[INFORMATION SUPPLIED]
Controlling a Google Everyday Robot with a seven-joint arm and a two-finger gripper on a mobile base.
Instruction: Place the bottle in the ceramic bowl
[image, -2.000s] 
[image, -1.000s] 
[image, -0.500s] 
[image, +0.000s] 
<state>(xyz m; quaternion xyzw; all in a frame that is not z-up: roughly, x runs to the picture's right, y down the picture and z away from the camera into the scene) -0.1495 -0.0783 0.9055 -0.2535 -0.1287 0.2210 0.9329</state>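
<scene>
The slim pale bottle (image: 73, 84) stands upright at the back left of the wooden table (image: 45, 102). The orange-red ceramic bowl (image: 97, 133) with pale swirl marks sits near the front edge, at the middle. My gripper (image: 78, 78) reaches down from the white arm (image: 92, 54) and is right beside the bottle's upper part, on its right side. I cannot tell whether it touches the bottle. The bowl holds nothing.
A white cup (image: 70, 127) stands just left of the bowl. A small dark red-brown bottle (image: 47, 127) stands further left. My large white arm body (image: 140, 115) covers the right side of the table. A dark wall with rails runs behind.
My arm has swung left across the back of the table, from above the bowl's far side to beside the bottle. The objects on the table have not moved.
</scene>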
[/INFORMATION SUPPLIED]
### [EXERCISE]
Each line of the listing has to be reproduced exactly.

### [ANSWER]
Controlling a Google Everyday Robot with a seven-joint arm and a two-finger gripper on a mobile base.
Instruction: Place the bottle in the ceramic bowl
[image, -2.000s] 
[image, -1.000s] 
[image, -0.500s] 
[image, +0.000s] 
<state>(xyz m; quaternion xyzw; all in a frame that is not z-up: roughly, x runs to the picture's right, y down the picture and z away from the camera into the scene) -0.1495 -0.0783 0.9055 -0.2535 -0.1287 0.2210 0.9329</state>
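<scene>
The slim pale bottle (image: 73, 84) stands upright at the back left of the wooden table (image: 45, 102). The orange-red ceramic bowl (image: 97, 133) with pale swirl marks sits near the front edge, at the middle. My gripper (image: 78, 78) reaches down from the white arm (image: 92, 54) and is right beside the bottle's upper part, on its right side. I cannot tell whether it touches the bottle. The bowl holds nothing.
A white cup (image: 70, 127) stands just left of the bowl. A small dark red-brown bottle (image: 47, 127) stands further left. My large white arm body (image: 140, 115) covers the right side of the table. A dark wall with rails runs behind.
My arm has swung left across the back of the table, from above the bowl's far side to beside the bottle. The objects on the table have not moved.
</scene>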

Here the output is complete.